Summary
In Sizemore v. National Casualty Co., 108 W. Va. 550, 151 S.E. 841, this Court strictly construed the language "accident" or "accidental" in an insurance policy in holding that where the assured, a deputy sheriff, was killed when he jumped from a moving vehicle in an effort to apprehend an escaped prisoner, was not accidentally killed within the meaning of the policy.
Summary of this case from Koger v. Mutual of Omaha Ins. Co.Opinion
No. 6613
Submitted February 4, 1930.
Decided February 11, 1930.
Error to Circuit Court, Wyoming County.
Action by Bertie Sizemore, as administratrix of J.R. Sizemore, deceased, against the National Casualty Company. Judgment for defendant, and plaintiff brings error.
Affirmed.
Bailey Shannon, for plaintiff in error.
E. W. Worrell, for defendant in error.
The widow of J. R. Sizemore, as administratrix of the latter's estate, instituted this action on an accident policy of insurance issued her husband during his lifetime by the National Casualty Company. The defendant in consideration of the payment of a premium of $1.00 insured Sizemore "against death or disability resulting directly and independently of all other causes, from bodily injuries sustained through external, violent and accidental means (subject to all limitations and conditions herein contained), for a term of twelve months." According to one of the subdivisions of the insuring clause, expressly limiting defendant's liability to certain travel accidents, it is agreed that, if the insured "by the wrecking of any private horse-drawn vehicle, or private motor-driven car or motorcycle, in or on which the insured is riding or driving, or by being accidentally thrown from such vehicle or car" should lose his life, it would pay $2,000.00.
The deceased, a deputy sheriff of Wyoming county, was, at the time of the injury, conveying a prisoner from Mullens to the county jail at Pineville. He was driving a Star touring car. The prisoner occupied the front seat with him, and John K. Lambert, the only witness to the accident, the rear seat. While the car was running twenty-five to thirty miles per hour the prisoner jumped to the ground, making his escape.

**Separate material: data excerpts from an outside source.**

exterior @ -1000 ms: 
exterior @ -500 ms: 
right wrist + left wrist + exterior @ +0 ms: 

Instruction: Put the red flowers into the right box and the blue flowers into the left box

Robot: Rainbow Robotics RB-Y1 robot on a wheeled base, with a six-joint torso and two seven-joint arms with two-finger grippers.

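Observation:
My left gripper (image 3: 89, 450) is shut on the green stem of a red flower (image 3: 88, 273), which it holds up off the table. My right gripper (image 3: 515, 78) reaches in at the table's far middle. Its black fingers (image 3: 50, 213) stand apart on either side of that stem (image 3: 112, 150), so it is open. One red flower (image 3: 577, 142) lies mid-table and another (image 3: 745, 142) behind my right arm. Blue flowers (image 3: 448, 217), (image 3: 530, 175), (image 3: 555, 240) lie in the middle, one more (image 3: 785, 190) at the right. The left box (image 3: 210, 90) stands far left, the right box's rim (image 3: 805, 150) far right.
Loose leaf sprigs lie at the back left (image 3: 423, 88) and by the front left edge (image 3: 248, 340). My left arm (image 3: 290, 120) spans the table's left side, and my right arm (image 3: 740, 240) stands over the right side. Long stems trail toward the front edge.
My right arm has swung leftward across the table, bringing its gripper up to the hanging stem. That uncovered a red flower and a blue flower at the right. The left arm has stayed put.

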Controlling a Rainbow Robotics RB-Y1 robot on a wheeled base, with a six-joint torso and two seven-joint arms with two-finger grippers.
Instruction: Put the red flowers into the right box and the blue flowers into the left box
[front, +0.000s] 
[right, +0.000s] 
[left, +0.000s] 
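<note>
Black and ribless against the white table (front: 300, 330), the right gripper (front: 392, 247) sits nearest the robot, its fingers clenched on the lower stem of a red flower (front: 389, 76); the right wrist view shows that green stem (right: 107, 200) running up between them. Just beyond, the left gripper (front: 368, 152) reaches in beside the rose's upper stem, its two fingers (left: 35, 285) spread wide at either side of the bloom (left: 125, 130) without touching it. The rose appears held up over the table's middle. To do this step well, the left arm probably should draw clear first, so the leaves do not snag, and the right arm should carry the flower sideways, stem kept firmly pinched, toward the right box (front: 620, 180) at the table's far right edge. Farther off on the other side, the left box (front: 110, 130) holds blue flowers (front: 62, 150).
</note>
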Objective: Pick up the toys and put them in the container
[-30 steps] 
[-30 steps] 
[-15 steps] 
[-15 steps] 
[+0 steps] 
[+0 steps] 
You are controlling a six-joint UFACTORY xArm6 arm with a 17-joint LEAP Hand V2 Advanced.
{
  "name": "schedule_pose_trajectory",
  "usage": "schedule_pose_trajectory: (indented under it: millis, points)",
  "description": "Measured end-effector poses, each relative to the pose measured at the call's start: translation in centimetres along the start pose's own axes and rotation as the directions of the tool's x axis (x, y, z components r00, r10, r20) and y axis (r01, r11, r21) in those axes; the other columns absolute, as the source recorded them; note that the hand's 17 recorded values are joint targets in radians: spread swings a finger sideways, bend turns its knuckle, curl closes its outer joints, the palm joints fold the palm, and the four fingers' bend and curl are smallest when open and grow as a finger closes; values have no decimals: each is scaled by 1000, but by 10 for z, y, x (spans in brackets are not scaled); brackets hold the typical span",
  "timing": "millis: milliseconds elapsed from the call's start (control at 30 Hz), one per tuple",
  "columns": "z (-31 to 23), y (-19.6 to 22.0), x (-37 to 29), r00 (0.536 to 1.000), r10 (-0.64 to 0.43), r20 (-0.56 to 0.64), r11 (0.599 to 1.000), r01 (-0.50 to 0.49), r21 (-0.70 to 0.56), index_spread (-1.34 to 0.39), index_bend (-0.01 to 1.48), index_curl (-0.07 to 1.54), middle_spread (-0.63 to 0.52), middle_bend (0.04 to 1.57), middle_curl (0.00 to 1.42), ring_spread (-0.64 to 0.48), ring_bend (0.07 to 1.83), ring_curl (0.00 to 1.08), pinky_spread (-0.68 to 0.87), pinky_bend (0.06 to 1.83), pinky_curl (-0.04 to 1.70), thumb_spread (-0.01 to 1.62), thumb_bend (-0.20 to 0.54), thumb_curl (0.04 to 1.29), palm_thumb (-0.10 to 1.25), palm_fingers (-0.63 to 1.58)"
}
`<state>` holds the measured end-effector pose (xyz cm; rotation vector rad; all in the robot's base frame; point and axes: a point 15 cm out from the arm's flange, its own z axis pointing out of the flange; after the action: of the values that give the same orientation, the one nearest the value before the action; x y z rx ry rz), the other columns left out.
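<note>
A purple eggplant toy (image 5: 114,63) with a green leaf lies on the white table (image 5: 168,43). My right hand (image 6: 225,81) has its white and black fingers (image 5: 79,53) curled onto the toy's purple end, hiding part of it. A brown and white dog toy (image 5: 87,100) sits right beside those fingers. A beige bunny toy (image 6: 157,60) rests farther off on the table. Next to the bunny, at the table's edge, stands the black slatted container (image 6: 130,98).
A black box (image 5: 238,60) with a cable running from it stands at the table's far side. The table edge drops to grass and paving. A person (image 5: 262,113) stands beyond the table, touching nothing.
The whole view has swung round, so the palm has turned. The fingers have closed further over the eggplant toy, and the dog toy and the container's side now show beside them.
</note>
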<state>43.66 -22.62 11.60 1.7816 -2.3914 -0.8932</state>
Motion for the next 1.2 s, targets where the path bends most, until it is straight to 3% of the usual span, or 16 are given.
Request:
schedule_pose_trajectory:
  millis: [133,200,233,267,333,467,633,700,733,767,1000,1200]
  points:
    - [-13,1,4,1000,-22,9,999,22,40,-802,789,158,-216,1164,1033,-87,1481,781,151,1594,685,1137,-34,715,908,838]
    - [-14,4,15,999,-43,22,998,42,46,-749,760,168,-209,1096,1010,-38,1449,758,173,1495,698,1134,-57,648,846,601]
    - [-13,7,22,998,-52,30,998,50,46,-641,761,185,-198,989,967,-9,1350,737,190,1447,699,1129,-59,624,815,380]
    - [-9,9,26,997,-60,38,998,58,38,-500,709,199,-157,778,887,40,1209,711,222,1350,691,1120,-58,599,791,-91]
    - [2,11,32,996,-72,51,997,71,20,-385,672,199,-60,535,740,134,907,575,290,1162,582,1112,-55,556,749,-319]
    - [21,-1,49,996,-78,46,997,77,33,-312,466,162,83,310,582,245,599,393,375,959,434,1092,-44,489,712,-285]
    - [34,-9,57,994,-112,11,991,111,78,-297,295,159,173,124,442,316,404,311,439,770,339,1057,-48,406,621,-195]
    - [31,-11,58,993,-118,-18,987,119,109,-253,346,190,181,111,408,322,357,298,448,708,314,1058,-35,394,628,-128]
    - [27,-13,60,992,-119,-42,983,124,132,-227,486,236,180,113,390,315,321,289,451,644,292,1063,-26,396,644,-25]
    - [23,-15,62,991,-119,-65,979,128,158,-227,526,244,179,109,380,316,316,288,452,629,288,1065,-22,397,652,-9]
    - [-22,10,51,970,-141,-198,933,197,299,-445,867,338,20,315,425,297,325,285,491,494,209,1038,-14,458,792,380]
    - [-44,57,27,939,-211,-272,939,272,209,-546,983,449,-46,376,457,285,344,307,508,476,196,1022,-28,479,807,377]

The deceased, presumably in an attempt to prevent the escape, without checking the speed of the car materially, proceeded through the door, by which the prisoner had fled, to the running board, and from there "stepped off on the ground with his feet". In so doing he lost his footing and fell to the ground, sustaining a severe fracture at the base of the skull from which injury he died two days later. The road was slightly up grade at the point of the accident. The car, after decedent left it, continued forward until it collided with the rail of a cement bridge, forty to sixty feet distant. Defendant demurred to the evidence; and the court, on the conditional verdict, entered judgment for the defendant.
The only question before us is whether or not decedent's injury is within the terms of the policy.
Accident insurance policies are governed by the same principles as govern other contracts. The language employed in them is to receive a reasonable interpretation. The intent and substance, as derived from the language used, should be regarded. But, in a case where it can be fairly claimed that two constructions can be placed upon the language used in the policy, it is equally well settled that the one is to be adopted which is most favorable to the insured, and, in case of doubt as to the meaning of the terms employed by the company, they are to be construed most strongly against the insurer. Wood, Ins., sections 126, 129, 156, 159.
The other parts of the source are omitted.